Penetrasi Kendaraan Listrik Belum Maksimal, Ini Tantangan Perkembangan EV di Indonesia
Susan berharap diskusi ini dapat mendorong sinergi antara pelaku industri, pembuat kebijakan, dan masyarakat untuk mempercepat adopsi kendaraan listrik. Melalui regulasi dan infrastruktur yang tepat, Indonesia dapat mempercepat transisi dari kendaraan berbahan bakar fosil ke kendaraan ramah lingkungan.
Menangapi tantangan infrastruktur kendaraan listrik, Head of CEO Office ALVA, William Kusuma mengatakan, perusahaan telah menjalin kerja sama dengan bengkel-bengkel di sekitar dealer. Setiap dealer ALVA kini didukung setidaknya empat bengkel. Hingga pertengahan 2025, tercatat ada 46 bengkel di seluruh Indonesia yang siap melayani kendaraan listrik.
Profesor Evvy Kartini, peneliti dari Badan Riset dan Inovasi Nasional (BRIN) sekaligus pendiri National Battery Research Institute (NBRI), menyoroti pentingnya penguasaan teknologi baterai untuk mendukung elektrifikasi kendaraan. Terlebih Indonesia memiliki sumber bahan baterai nikel yang melimpah.

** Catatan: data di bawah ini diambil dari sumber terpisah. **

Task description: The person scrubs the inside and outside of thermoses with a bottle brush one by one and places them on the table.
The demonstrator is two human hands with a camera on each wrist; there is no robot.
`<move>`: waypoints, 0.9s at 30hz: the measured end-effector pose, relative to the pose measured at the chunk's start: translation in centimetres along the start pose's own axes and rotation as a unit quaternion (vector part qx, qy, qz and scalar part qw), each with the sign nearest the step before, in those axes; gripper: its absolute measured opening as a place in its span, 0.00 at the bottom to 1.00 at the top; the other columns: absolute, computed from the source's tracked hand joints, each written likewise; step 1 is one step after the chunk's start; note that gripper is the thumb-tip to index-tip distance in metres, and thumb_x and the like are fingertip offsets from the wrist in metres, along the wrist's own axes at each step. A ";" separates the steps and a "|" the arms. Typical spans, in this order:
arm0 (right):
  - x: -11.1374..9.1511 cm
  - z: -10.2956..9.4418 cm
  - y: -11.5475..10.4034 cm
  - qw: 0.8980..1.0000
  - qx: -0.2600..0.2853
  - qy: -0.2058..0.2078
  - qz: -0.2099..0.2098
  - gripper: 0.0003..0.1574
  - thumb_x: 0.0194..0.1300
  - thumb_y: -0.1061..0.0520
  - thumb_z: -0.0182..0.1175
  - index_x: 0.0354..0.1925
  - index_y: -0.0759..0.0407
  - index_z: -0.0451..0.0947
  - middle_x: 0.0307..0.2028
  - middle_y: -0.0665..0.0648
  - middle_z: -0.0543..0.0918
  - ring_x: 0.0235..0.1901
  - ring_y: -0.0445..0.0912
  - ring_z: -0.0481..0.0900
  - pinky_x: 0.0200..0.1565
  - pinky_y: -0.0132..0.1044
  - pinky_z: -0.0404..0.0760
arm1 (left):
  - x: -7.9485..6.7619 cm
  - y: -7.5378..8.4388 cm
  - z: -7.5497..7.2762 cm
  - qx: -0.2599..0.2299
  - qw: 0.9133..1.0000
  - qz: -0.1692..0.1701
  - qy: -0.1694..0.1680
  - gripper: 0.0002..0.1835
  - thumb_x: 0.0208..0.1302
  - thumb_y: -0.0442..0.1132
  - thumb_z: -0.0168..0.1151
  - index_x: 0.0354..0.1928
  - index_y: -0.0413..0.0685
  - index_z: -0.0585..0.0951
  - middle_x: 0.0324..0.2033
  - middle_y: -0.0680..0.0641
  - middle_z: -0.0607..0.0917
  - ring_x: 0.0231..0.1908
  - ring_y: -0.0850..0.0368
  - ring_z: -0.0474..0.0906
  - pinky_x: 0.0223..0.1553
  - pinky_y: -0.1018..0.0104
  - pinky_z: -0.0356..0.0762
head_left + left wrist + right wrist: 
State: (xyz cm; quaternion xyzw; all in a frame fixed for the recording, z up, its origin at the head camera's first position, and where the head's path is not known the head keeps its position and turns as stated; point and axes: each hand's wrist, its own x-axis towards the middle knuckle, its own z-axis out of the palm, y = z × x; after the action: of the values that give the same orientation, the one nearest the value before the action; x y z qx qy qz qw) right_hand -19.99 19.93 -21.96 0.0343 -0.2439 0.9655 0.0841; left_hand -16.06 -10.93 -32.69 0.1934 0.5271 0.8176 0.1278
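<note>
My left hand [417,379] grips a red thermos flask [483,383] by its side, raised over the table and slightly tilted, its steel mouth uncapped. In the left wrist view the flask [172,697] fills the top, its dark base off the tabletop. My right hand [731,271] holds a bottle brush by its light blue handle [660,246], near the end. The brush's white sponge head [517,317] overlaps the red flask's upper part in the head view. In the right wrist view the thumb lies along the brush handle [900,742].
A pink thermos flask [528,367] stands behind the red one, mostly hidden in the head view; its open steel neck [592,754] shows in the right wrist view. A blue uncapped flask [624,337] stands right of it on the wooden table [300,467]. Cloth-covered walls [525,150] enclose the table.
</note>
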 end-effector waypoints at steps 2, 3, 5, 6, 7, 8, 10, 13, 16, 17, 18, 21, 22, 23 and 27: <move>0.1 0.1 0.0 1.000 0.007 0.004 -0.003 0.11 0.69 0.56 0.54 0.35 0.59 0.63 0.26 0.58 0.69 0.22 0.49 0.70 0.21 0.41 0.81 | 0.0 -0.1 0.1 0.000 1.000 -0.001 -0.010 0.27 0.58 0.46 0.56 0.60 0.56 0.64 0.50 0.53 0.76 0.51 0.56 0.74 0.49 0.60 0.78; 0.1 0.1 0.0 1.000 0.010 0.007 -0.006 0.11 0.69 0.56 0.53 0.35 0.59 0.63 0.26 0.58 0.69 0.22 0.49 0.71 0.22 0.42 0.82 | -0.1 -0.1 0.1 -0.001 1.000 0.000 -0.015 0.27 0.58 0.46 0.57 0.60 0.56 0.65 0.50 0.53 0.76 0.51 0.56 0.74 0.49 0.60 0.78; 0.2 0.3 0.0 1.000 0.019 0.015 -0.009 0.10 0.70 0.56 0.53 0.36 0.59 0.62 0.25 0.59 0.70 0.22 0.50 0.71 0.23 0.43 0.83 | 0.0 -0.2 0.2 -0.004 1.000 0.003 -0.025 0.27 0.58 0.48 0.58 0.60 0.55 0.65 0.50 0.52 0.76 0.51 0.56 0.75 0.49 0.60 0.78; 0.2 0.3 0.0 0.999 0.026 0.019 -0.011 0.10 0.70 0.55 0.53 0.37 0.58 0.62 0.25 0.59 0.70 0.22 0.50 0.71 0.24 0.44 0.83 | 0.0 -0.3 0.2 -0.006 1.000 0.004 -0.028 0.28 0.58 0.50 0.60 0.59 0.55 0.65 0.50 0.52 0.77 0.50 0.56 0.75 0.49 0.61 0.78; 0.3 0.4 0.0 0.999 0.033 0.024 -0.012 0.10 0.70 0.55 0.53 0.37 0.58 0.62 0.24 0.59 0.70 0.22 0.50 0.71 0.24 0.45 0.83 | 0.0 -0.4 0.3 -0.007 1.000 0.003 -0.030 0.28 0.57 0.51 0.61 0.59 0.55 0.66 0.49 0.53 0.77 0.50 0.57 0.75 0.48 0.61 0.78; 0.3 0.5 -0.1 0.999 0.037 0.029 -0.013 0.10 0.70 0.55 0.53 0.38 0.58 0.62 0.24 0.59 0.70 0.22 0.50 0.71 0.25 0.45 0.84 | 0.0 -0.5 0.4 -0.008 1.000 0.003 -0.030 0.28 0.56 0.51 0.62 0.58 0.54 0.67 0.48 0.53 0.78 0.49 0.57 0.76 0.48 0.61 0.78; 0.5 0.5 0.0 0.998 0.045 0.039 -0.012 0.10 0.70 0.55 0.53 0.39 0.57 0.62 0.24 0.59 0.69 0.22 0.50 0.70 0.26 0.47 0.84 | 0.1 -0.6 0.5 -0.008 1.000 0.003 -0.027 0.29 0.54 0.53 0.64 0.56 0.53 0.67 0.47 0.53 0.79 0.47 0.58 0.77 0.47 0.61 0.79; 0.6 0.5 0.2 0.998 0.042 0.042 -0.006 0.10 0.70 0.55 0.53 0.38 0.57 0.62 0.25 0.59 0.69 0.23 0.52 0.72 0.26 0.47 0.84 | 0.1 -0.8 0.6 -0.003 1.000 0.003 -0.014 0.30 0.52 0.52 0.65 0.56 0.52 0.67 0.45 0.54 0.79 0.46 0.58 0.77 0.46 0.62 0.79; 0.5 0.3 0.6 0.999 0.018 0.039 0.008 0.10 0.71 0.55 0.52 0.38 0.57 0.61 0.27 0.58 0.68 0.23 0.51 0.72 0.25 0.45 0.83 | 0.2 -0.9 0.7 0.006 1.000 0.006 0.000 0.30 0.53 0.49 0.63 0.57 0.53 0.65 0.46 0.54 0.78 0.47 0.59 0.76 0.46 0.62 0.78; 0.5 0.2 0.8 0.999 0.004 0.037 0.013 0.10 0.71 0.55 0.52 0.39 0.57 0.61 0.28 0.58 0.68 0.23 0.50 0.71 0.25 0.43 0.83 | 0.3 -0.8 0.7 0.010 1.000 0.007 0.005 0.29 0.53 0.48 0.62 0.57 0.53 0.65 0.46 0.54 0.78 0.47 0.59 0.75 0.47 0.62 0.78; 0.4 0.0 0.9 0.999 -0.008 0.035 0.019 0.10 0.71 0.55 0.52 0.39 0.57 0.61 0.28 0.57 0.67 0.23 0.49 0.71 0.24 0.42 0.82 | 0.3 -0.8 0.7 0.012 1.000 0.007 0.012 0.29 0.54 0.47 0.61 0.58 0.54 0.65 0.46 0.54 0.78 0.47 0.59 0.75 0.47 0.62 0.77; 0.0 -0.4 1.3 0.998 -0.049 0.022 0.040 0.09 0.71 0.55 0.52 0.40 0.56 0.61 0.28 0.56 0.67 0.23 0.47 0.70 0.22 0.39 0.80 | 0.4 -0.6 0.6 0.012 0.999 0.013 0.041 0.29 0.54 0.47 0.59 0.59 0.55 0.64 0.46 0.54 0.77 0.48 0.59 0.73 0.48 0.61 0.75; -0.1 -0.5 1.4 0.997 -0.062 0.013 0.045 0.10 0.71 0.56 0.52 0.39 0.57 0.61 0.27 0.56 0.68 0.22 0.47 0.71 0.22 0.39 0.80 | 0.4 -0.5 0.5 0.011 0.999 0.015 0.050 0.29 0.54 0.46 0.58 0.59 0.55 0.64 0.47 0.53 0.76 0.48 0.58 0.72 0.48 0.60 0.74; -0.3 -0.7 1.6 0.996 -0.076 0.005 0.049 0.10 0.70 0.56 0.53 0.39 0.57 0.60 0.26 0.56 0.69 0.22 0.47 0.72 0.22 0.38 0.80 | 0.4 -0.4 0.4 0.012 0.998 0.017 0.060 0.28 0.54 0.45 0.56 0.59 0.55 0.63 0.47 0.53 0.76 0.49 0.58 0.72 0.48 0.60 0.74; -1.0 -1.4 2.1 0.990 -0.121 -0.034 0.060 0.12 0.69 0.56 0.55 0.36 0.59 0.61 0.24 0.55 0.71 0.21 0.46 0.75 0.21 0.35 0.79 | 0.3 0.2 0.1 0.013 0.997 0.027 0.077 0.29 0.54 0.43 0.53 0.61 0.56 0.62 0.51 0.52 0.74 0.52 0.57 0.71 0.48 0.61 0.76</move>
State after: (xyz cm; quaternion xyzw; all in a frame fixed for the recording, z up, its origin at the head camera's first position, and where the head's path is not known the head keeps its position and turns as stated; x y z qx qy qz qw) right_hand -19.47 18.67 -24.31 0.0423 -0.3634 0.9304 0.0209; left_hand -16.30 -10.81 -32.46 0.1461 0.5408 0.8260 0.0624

“Baterai adalah teknologi inti dalam transisi energi global. Indonesia memiliki potensi besar menjadi pemain utama karena cadangan nikel kita adalah yang terbesar di dunia,” kata Profesor Evvy.
Dia mengungkapkan nikel dan kobalt menjadi bahan utama baterai litium-ion untuk mendukung pengembangan industri EV di dalam negeri. Indonesia memiliki cadangan nikel terbesar di dunia (22 persen) dan produsen nikel nomor satu dunia (36 persen), cadangan timah nomor dua dunia (17 persen) dan produksi timah nomor dua (23 persen).
“Kita harus mendorong hilirisasi, dari bahan mentah hingga sel baterai dan daur ulang, agar memberi nilai tambah maksimal dan memperkuat kemandirian nasional. Ini menjadi langkah tepat Indonesia mengembangkan kendaraan listrik,” ujarnya.